# Web Scraping - Mission to Mars

In [68]:
import pandas as pd
from splinter import Browser
from bs4 import BeautifulSoup
import requests

## NASA Mars News

In [74]:
# visit nasa for news of mars
browser = Browser('chrome', headless=False)
url_news = 'https://mars.nasa.gov/news/'
browser.visit(url_news)

# create a soup object from the html
html_news = browser.html
soup_news = BeautifulSoup(html_news, 'html.parser')

div1 = soup_news.find('div', class_='content_title')
news_title = div1.find('a').text
news_p = soup_news.find('div', class_='article_teaser_body').text

print(news_title)
print(news_p)

Seven Ways Mars InSight is Different
NASA has a long and successful track record at Mars. Since 1965, it has flown by, orbited, landed and roved across the surface of the Red Planet. What can InSight -- planned for launch in May -- do that hasn’t been done before?


## JPL Mars Space Images - Featured Image

In [76]:
# visit JPL Mars space images to get a big image
browser = Browser('chrome', headless=False)
url_img = 'https://www.jpl.nasa.gov/spaceimages/?search=&category=Mars'
browser.visit(url_img)
browser.click_link_by_partial_text('FULL IMAGE')

# create a soup object from the html
html_img = browser.html
soup_img = BeautifulSoup(html_img, 'html.parser')

home = soup_img.find('article', class_="carousel_item")
link = home.a['data-fancybox-href']
featured_image_url = 'https://www.jpl.nasa.gov' + link

print('featured_image_url =', featured_image_url)

featured_image_url = https://www.jpl.nasa.gov/spaceimages/images/mediumsize/PIA19046_ip.jpg


## Mars Weather

In [77]:
# visit twitter to get Mars Weather
url_weather = 'https://twitter.com/marswxreport?lang=en'
html_weather = requests.get(url_weather)
soup_weather = BeautifulSoup(html_weather.text, 'html.parser')

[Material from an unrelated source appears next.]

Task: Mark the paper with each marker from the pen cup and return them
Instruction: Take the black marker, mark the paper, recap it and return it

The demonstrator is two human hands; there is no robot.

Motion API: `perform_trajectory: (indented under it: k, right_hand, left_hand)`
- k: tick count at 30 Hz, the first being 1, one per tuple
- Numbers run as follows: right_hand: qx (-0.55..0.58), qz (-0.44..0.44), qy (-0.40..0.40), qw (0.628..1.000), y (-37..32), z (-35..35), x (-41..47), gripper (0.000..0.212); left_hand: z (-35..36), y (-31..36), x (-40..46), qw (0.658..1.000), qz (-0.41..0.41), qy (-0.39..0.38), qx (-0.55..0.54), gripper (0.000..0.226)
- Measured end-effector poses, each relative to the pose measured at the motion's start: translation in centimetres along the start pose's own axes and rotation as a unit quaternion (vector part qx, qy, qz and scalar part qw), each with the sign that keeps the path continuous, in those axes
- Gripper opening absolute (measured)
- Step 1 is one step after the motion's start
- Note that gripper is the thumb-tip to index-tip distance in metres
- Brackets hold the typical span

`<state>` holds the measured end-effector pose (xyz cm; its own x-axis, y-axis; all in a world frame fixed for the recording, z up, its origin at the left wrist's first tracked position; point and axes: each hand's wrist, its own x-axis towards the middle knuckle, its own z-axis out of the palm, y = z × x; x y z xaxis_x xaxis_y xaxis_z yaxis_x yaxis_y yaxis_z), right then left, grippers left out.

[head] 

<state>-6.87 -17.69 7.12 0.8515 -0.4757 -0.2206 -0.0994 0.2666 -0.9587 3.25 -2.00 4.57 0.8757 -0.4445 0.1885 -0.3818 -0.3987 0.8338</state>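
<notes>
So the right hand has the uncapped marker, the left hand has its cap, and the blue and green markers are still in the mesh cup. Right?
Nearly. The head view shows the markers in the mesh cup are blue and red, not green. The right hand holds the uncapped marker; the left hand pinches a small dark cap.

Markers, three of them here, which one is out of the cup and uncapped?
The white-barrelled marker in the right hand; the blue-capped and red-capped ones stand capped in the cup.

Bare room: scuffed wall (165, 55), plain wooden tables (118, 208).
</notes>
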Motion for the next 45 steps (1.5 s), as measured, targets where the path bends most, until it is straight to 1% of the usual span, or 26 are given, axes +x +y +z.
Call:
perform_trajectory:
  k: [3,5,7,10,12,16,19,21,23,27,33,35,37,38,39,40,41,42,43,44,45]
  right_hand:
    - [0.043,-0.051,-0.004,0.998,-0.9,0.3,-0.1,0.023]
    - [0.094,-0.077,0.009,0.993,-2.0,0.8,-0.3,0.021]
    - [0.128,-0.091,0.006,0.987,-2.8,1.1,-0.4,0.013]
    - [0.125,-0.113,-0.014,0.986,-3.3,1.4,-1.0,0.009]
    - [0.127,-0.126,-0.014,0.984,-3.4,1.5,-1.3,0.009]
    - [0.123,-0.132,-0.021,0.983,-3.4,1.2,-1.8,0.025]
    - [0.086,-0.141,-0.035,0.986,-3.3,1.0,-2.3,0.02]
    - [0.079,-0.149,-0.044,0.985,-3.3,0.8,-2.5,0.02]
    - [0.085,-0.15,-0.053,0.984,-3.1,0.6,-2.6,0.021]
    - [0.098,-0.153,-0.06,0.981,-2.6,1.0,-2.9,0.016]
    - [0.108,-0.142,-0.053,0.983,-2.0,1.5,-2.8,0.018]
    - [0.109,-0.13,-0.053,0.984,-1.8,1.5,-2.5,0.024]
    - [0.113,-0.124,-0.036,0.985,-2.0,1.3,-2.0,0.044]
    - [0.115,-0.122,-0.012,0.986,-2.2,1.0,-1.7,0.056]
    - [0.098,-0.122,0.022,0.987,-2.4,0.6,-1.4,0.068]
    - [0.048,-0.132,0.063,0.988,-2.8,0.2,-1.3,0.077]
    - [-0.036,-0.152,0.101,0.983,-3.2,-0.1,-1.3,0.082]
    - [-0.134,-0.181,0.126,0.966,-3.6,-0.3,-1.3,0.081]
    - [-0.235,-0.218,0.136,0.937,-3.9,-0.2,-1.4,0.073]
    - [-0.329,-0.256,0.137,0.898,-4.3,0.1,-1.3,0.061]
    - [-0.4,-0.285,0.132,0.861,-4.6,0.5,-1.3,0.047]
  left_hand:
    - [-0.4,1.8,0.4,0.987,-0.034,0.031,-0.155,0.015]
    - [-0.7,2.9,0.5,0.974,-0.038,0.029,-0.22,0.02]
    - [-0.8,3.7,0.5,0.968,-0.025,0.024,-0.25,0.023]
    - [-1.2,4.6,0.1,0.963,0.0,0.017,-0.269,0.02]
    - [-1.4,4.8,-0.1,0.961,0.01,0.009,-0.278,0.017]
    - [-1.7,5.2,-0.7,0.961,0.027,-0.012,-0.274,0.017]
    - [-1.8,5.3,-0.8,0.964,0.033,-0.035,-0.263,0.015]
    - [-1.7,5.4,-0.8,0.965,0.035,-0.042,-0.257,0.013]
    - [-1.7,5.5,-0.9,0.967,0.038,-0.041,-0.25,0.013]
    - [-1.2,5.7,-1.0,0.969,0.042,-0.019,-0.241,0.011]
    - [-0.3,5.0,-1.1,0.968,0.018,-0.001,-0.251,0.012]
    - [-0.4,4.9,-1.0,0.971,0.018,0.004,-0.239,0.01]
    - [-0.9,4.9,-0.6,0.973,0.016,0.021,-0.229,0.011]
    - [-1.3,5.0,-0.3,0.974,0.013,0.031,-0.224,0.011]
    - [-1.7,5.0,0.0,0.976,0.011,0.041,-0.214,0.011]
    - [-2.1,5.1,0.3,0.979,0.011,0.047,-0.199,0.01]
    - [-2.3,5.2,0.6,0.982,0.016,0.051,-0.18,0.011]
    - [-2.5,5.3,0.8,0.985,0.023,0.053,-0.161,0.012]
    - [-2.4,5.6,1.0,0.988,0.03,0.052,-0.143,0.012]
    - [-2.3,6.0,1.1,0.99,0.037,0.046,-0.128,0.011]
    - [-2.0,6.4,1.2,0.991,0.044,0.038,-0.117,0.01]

tweet = soup_weather.find('div', class_='stream')
mars_weather = tweet.find(text="Mars Weather").findNext('p').text

print('mars_weather =', mars_weather)

mars_weather = Sol 1974 (Feb 24, 2018), Sunny, high -13C/8F, low -77C/-106F, pressure at 7.29 hPa, daylight 05:37-17:25


## Mars Facts

In [79]:
# visit Mars facts and create a table by pandas
url_facts = 'https://space-facts.com/mars/'
facts_table = pd.read_html(url_facts)
df = facts_table[0]
df.columns = ['Description', 'Value']
df.set_index(['Description'], inplace = True)
df.to_html('Mars_df.html')
df

Unnamed: 0_level_0,Value
Description,Unnamed: 1_level_1
Equatorial Diameter:,"6,792 km"
Polar Diameter:,"6,752 km"
Mass:,6.42 x 10^23 kg (10.7% Earth)
Moons:,2 (Phobos & Deimos)
Orbit Distance:,"227,943,824 km (1.52 AU)"
Orbit Period:,687 days (1.9 years)
Surface Temperature:,-153 to 20 °C
First Record:,2nd millennium BC
Recorded By:,Egyptian astronomers


In [88]:
# Generate a html table from dataframe
html_table = df.to_html()
html_table.replace('\n','')

soup_table = BeautifulSoup(open('mars_df.html'),'html.parser')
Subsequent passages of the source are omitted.